══ Dataset section

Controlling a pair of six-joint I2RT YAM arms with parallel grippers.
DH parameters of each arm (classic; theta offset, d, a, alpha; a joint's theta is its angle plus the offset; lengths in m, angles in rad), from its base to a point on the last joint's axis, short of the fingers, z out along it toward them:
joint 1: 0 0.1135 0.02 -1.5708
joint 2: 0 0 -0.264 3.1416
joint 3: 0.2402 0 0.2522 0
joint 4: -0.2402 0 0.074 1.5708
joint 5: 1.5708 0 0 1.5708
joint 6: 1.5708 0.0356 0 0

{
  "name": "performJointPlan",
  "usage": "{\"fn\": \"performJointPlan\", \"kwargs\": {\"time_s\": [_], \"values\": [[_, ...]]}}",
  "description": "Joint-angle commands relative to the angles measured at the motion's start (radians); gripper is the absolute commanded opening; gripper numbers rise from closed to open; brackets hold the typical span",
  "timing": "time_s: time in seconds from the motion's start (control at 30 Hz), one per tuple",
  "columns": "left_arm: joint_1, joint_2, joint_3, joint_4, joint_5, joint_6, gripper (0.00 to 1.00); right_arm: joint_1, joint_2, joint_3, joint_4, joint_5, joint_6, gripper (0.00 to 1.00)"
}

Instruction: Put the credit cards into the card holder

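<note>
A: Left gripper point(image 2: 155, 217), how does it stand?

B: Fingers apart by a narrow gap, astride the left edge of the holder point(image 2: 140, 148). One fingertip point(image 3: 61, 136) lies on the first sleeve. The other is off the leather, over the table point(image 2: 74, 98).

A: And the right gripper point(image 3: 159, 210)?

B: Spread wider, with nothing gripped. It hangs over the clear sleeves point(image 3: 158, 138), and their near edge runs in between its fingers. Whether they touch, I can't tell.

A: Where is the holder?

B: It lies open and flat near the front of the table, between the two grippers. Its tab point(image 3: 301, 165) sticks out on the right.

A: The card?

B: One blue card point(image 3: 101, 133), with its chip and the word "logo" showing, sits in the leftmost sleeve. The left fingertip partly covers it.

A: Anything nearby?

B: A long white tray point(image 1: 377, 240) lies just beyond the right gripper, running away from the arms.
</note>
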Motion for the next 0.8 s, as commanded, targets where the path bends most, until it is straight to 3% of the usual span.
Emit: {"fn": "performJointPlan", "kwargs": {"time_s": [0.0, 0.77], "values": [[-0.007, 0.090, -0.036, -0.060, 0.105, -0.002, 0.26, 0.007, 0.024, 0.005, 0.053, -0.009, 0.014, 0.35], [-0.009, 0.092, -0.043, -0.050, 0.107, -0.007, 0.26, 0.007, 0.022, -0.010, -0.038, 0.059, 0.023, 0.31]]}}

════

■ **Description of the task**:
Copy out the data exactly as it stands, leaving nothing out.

■ **Result of this exercise**:
Controlling a pair of six-joint I2RT YAM arms with parallel grippers.
DH parameters of each arm (classic; theta offset, d, a, alpha; a joint's theta is its angle plus the offset; lengths in m, angles in rad), from its base to a point on the last joint's axis, short of the fingers, z out along it toward them:
joint 1: 0 0.1135 0.02 -1.5708
joint 2: 0 0 -0.264 3.1416
joint 3: 0.2402 0 0.2522 0
joint 4: -0.2402 0 0.074 1.5708
joint 5: 1.5708 0 0 1.5708
joint 6: 1.5708 0.0356 0 0

{
  "name": "performJointPlan",
  "usage": "{\"fn\": \"performJointPlan\", \"kwargs\": {\"time_s\": [_], \"values\": [[_, ...]]}}",
  "description": "Joint-angle commands relative to the angles measured at the motion's start (radians); gripper is the absolute commanded opening; gripper numbers rise from closed to open; brackets hold the typical span",
  "timing": "time_s: time in seconds from the motion's start (control at 30 Hz), one per tuple",
  "columns": "left_arm: joint_1, joint_2, joint_3, joint_4, joint_5, joint_6, gripper (0.00 to 1.00); right_arm: joint_1, joint_2, joint_3, joint_4, joint_5, joint_6, gripper (0.00 to 1.00)"
}

Instruction: Put the credit cards into the card holder

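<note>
A: Left gripper point(image 2: 155, 217), how does it stand?

B: Fingers apart by a narrow gap, astride the left edge of the holder point(image 2: 140, 148). One fingertip point(image 3: 61, 136) lies on the first sleeve. The other is off the leather, over the table point(image 2: 74, 98).

A: And the right gripper point(image 3: 159, 210)?

B: Spread wider, with nothing gripped. It hangs over the clear sleeves point(image 3: 158, 138), and their near edge runs in between its fingers. Whether they touch, I can't tell.

A: Where is the holder?

B: It lies open and flat near the front of the table, between the two grippers. Its tab point(image 3: 301, 165) sticks out on the right.

A: The card?

B: One blue card point(image 3: 101, 133), with its chip and the word "logo" showing, sits in the leftmost sleeve. The left fingertip partly covers it.

A: Anything nearby?

B: A long white tray point(image 1: 377, 240) lies just beyond the right gripper, running away from the arms.
</note>
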Motion for the next 0.8 s, as commanded, targets where the path bends most, until it is straight to 3% of the usual span.
Emit: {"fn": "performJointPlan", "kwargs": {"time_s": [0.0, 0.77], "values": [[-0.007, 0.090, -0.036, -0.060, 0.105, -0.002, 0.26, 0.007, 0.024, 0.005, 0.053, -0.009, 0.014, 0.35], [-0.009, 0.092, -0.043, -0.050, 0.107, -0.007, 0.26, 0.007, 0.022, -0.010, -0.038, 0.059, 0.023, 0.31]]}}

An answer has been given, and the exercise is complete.